Get Gephardt: How do you know if your donation really gets to those who need it?
SANDY, Utah — Marshall Seal is happy to give to worthy causes, but he would rather not give his money to fraudsters.
“I had been taken for money before,” Seal told us. “Willingly gave it to him.”
So, when a post came up recently from someone claiming to be raising money for the homeless, Seal got suspicious.
“There was no listed charity,” he said.
The post was from someone, who in rather generic fashion, stated they wanted to help the homeless. The post included stock photos of people sleeping on benches and asked folks to donate clothing or money.
“That’s what kind of got me,” Seal said. “You want my Venmo and PayPal account?”
There are a lot of folks with their hands out these days trying to raise money. And, indeed, many are doing so honestly. Examples can be readily found on KSL all the time. From a Lehi couple sending thousands of quilts to Ukraine to a grade school in Erda raising money to buy clothes for needy kids.
Lehi couple’s ‘Wrap Ukraine with Quilts’ has surpassed 6,000 quilts
But how do you know the person raising money is really doing so altruistically? Bad news: even the experts are not always sure.

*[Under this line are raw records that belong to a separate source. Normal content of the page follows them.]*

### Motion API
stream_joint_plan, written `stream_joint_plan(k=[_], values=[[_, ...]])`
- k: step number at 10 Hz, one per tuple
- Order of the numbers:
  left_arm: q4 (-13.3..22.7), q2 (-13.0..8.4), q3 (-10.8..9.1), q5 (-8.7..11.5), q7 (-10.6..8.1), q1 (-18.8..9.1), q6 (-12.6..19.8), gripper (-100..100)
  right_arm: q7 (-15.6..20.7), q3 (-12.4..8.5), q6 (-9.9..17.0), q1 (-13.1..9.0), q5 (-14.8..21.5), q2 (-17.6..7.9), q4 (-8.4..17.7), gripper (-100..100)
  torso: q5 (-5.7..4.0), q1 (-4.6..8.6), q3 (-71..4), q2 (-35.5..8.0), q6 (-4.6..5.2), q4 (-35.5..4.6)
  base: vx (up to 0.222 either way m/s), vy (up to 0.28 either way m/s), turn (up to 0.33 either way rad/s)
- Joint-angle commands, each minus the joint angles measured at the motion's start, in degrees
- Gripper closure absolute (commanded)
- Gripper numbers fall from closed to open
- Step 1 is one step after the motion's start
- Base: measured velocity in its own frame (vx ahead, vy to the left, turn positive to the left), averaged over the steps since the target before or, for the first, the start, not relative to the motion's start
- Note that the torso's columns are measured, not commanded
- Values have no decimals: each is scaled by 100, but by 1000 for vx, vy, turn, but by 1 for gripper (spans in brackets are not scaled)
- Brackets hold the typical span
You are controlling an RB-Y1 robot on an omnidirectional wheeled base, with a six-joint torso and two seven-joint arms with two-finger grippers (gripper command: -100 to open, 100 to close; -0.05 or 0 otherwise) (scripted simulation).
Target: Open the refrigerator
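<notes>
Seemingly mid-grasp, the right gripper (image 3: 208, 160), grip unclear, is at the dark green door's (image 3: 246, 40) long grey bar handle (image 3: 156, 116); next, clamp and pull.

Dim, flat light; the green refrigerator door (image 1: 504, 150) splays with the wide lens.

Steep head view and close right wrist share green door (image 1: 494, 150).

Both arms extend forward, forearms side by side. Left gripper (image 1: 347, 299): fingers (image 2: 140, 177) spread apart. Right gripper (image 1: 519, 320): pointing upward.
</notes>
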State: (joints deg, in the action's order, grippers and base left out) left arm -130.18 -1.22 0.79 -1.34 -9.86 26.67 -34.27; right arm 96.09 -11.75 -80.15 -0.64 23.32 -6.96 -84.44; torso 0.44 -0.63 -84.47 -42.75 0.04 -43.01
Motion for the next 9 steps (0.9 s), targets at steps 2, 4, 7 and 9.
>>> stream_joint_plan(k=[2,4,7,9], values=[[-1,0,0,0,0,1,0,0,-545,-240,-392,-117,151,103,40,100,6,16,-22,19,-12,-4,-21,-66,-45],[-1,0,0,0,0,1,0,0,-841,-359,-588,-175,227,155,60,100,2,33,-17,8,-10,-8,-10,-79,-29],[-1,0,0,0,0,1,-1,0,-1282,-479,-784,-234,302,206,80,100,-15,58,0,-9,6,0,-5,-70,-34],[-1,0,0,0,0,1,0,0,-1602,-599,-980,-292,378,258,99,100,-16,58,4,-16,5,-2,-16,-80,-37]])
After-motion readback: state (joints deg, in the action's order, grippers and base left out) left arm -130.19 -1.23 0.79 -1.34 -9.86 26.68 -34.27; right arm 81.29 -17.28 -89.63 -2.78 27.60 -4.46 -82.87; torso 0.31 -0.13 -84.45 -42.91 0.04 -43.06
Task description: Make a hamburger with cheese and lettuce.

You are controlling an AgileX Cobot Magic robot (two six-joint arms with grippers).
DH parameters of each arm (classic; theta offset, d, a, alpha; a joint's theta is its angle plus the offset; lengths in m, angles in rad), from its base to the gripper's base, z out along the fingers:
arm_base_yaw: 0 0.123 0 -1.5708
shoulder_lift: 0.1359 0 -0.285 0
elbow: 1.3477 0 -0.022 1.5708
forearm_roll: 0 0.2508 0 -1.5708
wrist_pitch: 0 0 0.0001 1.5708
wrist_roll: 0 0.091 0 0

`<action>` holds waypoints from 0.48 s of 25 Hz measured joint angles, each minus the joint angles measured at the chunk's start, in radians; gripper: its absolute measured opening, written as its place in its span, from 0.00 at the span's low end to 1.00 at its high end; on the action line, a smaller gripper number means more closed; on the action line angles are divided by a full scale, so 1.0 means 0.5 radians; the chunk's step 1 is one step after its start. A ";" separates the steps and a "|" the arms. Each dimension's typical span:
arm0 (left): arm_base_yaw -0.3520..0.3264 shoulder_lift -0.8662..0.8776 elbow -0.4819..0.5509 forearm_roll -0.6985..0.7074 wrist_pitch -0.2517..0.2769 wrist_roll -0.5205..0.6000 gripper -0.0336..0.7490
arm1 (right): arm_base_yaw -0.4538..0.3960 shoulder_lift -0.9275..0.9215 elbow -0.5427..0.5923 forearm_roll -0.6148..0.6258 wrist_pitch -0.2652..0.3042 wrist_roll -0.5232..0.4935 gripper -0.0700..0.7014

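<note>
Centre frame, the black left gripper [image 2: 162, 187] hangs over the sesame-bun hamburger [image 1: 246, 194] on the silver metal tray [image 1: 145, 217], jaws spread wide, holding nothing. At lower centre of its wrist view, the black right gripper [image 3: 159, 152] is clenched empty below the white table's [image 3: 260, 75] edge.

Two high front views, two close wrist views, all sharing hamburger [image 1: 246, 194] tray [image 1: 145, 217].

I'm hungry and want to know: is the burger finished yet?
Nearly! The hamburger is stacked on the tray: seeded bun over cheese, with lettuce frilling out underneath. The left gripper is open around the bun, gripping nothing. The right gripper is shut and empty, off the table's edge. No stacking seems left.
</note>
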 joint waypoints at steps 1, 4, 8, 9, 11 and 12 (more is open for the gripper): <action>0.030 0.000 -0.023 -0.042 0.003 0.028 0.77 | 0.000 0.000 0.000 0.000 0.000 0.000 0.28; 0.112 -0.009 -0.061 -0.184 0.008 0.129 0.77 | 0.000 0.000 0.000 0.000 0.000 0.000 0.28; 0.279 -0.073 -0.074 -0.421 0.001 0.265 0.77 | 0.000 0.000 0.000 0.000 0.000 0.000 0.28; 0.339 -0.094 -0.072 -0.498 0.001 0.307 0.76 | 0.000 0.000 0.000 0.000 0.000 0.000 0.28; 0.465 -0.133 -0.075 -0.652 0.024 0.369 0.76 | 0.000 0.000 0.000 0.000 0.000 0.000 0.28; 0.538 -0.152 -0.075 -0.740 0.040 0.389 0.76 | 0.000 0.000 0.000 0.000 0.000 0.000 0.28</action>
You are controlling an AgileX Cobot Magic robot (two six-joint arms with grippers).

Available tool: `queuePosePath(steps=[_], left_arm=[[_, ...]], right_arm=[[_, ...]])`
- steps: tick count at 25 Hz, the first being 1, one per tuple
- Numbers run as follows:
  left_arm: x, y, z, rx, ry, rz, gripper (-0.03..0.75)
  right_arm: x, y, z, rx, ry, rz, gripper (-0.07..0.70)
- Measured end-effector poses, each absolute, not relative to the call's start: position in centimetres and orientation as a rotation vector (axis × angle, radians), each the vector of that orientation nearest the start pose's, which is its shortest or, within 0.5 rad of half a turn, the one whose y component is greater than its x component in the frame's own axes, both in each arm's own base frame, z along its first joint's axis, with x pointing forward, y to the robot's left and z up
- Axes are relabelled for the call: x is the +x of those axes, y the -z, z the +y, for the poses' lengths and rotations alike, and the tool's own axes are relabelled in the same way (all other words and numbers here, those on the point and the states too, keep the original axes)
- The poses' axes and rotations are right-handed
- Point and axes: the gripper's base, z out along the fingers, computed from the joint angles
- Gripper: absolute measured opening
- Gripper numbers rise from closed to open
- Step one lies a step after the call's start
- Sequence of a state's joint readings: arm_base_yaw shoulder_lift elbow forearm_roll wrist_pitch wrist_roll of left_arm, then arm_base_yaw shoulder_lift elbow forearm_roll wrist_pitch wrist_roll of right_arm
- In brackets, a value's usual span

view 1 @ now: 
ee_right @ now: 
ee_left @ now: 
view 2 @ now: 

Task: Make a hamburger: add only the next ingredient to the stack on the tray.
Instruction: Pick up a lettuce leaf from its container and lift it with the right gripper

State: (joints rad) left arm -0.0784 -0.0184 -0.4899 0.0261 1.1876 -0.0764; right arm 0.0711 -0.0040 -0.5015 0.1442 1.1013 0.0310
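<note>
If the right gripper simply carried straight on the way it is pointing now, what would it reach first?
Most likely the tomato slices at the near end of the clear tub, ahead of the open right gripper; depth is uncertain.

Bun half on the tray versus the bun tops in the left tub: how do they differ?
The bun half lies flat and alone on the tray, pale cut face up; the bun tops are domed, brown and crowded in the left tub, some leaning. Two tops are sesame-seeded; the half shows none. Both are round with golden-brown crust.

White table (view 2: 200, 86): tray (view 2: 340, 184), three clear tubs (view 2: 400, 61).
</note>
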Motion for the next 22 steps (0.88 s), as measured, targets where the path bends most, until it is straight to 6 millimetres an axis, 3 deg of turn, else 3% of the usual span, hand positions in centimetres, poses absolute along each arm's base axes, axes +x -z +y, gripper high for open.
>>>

“There’s no real way for you to know,” said Katie Hart, director of the Utah Division of Consumer Protection.
Hart said that unless you are giving directly to a bona fide charity, there is always the chance your donation will not make it to those who need it.
“So with those ones (social media fundraisers), if I decide I really want to support something I maybe give $10,” she said. “It has to be an amount that if I lose, I’m not going to be devastated by that.”
You can limit that risk. Hart said there are many ways to give wisely. Ask questions like what specific charity is your donation going to? If you can, pay by credit card so the funds are traceable. And if you find yourself in a high-pressure situation, walk away. No legitimate organization will pressure you to give immediately.
And if you feel you have given money to someone that you suspect may have pocketed it, Hart says to call the Consumer Protection division.
“We have a robust investigative team that looks into all sorts of misrepresentations,” she explained.
If you want to know which charities are registered in the state of Utah, you can search the Consumer Protection Division’s database here. Other resources to scope a charity’s credentials and health include Charity Navigator, and the Better Business Bureau’s Wise Giving Alliance.